Just trying to see how much of a hard time i'm going to have getting my CLEO to sign

Any chance of using a trust or corp? Its a little bit more paperwork, but it will also let you give possession of your suppressor to other people on the trust/corp (for example if you have a wife or kids who know the combination to the safe and/or who might want to shoot it while you're out of town)

Bubbles
October 20, 2011, 09:59 PM
From the FFL side, an integrally-suppressed rifle gets logged in as two separate firearms - one being the rifle receiver, the other being the barrel.

If it's an integrally-suppressed SBR then it's a two-stamp gun: one for the SBR, one for the suppressor.

RhinoDefense
October 21, 2011, 12:25 AM
Not necessarily. If the suppressor is permanently attached, it is part of the barrel. If you shorten a barrel less than 16 inches and then permanently weld a suppressor to the barrel making the length 16 inches or longer, it's one stamp firearm. Just for the suppressor.

Inebriated
October 21, 2011, 03:34 AM
It's a stamp for the suppressor regardless of length, and then as long as the very tip of the barrel and (permanently attached) suppressor is >16", you're good. If it's shorter, you have to get an SBR stamp.

All that for a rifle with a safety device attached and a nice balanced length.

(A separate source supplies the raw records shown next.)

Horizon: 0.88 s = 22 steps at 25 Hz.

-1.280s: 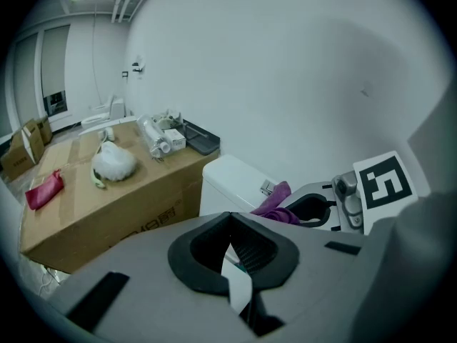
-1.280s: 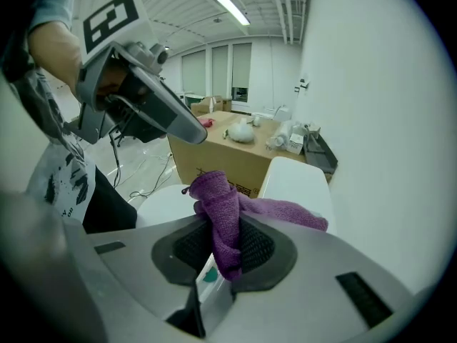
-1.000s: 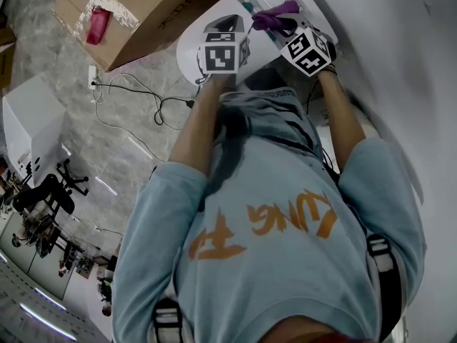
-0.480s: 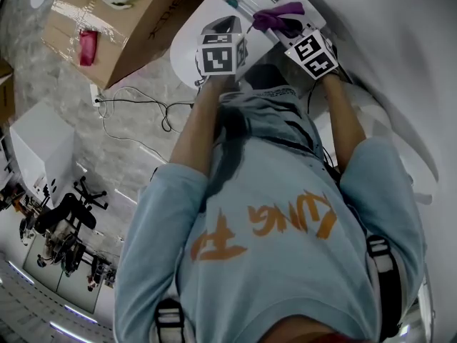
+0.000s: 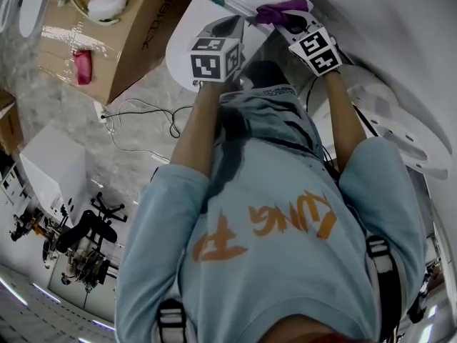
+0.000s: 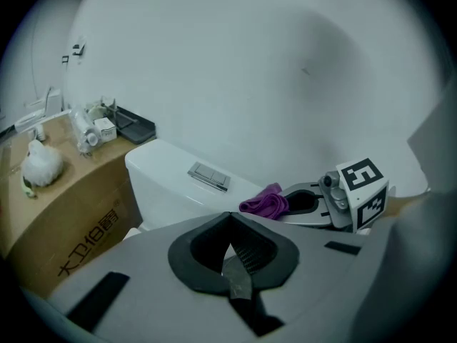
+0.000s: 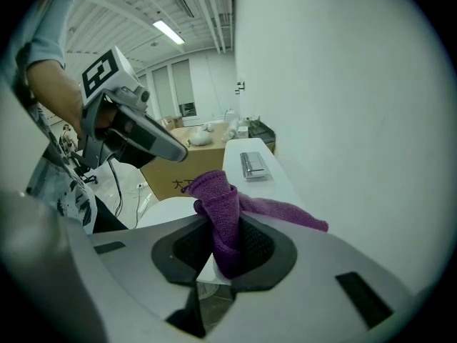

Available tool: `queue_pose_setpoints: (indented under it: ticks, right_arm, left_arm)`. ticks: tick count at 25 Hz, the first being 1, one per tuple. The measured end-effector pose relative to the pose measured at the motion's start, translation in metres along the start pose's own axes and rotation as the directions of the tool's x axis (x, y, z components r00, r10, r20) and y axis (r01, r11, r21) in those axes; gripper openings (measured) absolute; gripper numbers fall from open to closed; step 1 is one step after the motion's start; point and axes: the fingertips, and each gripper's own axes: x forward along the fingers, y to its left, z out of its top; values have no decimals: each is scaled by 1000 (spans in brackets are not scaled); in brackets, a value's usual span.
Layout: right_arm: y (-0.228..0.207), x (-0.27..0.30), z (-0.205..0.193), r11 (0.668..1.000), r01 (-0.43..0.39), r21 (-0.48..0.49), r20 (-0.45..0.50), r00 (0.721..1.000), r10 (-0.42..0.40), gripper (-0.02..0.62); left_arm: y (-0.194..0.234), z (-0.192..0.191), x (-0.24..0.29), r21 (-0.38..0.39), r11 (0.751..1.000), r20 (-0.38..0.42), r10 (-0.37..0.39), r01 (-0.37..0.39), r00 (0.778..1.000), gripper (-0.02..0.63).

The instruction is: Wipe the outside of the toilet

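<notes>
Pinches a purple cloth [image 7: 220, 202] in the right hand-held gripper [image 7: 226, 227], over one end of the toilet cistern [image 7: 277, 183]; holds the left hand-held gripper [image 6: 230, 226] pressed together, empty, above the toilet lid [image 5: 182, 45]

The cardboard box [image 6: 78, 213] just left of the toilet cistern [image 6: 178, 184] has brown Chinese characters on its side. The first two look like "大卫"; the rest cannot be made out. The hoodie [image 5: 271, 263] carries orange letters, upside down in the head view, seemingly "KUNG FU". The cubes on the left tool [image 5: 228, 27] and right tool [image 5: 285, 16] bear black-and-white square codes, not letters.
</notes>
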Motion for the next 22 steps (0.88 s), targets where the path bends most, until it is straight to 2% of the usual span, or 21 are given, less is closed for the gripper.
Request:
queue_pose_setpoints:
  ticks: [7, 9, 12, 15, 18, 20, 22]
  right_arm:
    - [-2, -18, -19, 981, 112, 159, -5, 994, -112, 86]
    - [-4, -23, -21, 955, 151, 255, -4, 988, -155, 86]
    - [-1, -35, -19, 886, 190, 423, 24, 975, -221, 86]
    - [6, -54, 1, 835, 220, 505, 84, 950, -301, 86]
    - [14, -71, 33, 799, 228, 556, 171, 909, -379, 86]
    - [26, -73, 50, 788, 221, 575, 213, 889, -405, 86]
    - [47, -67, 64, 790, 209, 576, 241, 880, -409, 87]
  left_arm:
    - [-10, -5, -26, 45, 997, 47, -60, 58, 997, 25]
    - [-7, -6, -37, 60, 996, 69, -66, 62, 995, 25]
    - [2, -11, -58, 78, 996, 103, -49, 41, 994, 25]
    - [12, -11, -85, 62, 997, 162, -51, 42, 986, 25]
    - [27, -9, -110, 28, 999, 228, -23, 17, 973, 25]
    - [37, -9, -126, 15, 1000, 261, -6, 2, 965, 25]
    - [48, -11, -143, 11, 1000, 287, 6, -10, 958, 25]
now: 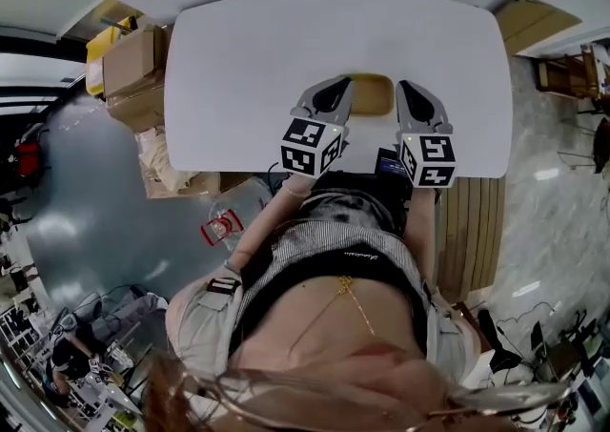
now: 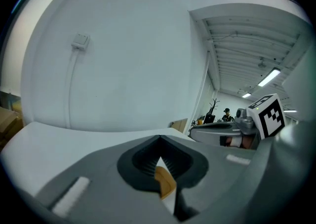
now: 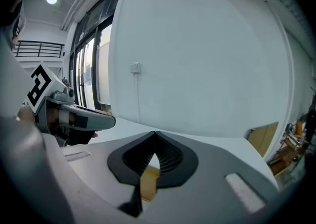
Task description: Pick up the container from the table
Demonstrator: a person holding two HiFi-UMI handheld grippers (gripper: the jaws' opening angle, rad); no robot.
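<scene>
Container (image 1: 370, 93): mustard-tan, shallow, rounded corners. Sits mid-frame near the lower edge of the white table (image 1: 286, 49), between left gripper (image 1: 339, 85) and right gripper (image 1: 406, 89). Both jaw pairs are closed and hold nothing. Gripper views show only a tan sliver past the jaws. Head view gives its outline.

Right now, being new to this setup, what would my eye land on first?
A tan container sits at the near edge of the white table, flanked by the left gripper and the right gripper, both with jaws together and holding nothing. Cardboard boxes are stacked beside the table's left end.
</scene>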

A shame, isn't it?

Mot45acp
October 22, 2011, 11:09 PM
If you live in Houston look up a lawyer named Sean Cody, he specializes in NFA trusts.

Strykervet
October 23, 2011, 12:00 AM
If you live in Houston look up a lawyer named Sean Cody, he specializes in NFA trusts.
What he said. We have an NFA trust done by a lawyer specializing in it. WELL WORTH IT! You definitely want a local one that specializes in this stuff though, you don't want a bad trust. Stay away from the corporation route, more expensive and not as "bulletproof" as the trust. Your lawyer will explain it.

Then all you need is a copy of the trust agreement, fill out the forms, buy the suppressor or suppressed pistol, and wait. No fingerprints, photos, or signatures.

When I get the cash, I'm getting an SDN6 suppressor for rifles, and my wife is getting a suppressed MkIII, integral. Later on some other stuff. Having the trust is real nice for NFA collections. It'll be easy peasy with the trust, and either of us can purchase or sell or use items in it. Really nice.